_What the exercise asks:_
Nothing but a number should be given: how many lines in the entries below include the string "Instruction".

Extracted records:
..........
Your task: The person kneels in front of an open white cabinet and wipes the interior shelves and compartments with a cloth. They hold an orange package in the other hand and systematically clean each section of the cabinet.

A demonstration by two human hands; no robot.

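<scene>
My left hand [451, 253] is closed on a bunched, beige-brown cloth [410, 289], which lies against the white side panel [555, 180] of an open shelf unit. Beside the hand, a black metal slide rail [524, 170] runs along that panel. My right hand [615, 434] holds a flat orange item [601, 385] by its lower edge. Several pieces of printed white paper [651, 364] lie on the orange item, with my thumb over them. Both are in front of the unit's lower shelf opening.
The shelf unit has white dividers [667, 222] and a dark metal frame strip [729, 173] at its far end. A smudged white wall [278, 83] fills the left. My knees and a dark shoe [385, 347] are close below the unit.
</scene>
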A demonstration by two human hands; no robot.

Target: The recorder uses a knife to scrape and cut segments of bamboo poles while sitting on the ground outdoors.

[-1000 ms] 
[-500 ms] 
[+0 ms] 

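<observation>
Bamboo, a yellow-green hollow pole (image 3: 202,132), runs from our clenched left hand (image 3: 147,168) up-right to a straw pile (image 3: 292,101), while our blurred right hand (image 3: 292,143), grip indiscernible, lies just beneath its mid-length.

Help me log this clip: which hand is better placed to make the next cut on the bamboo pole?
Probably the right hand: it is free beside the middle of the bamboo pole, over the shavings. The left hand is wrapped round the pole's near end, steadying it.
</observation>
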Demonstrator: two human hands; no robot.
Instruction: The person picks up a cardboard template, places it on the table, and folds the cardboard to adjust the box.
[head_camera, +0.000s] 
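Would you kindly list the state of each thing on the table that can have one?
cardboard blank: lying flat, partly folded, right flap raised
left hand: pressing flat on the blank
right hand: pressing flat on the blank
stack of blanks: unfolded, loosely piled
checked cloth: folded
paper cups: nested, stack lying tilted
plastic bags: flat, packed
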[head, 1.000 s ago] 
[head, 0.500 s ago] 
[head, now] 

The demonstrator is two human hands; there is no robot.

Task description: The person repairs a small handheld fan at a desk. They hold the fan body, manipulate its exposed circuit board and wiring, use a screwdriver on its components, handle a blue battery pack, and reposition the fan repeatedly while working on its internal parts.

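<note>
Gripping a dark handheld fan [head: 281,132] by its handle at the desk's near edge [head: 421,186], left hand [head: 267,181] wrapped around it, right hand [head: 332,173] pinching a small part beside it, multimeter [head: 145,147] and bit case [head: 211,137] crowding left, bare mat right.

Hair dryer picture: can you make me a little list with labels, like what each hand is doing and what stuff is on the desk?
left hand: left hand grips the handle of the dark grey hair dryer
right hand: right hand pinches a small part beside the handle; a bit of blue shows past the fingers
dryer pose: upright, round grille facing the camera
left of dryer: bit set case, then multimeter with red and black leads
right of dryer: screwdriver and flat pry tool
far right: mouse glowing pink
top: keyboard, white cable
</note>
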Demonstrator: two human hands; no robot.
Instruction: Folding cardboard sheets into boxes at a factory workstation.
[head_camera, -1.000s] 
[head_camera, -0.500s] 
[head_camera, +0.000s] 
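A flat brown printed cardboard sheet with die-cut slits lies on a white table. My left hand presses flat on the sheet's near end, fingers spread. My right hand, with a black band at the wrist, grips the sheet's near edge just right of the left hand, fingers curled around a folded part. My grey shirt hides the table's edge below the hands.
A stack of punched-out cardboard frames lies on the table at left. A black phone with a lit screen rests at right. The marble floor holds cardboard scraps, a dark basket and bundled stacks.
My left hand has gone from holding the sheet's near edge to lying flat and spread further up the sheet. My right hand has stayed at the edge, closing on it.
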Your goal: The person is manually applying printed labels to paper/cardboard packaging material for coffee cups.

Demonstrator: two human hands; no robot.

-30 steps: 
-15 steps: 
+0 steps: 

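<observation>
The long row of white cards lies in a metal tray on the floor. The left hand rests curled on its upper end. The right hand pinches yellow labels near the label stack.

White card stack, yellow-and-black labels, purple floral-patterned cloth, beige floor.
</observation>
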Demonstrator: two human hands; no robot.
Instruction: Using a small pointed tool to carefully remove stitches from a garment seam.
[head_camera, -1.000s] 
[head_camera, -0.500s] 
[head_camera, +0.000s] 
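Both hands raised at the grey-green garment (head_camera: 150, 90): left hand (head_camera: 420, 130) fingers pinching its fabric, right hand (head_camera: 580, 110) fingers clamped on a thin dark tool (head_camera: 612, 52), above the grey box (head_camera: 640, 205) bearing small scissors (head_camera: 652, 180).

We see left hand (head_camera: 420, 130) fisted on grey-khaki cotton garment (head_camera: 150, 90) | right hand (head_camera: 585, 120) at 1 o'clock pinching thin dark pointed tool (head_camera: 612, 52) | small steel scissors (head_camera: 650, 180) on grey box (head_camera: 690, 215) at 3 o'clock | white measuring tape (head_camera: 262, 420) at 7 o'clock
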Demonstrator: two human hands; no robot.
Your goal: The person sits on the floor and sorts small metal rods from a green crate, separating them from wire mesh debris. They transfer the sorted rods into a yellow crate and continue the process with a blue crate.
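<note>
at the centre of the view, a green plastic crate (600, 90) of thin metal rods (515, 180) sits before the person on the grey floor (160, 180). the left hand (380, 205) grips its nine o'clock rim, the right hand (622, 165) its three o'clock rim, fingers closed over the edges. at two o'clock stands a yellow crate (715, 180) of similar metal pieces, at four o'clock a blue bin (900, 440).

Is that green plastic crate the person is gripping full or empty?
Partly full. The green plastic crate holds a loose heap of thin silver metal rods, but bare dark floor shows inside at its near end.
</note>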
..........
_Result of this task:_
3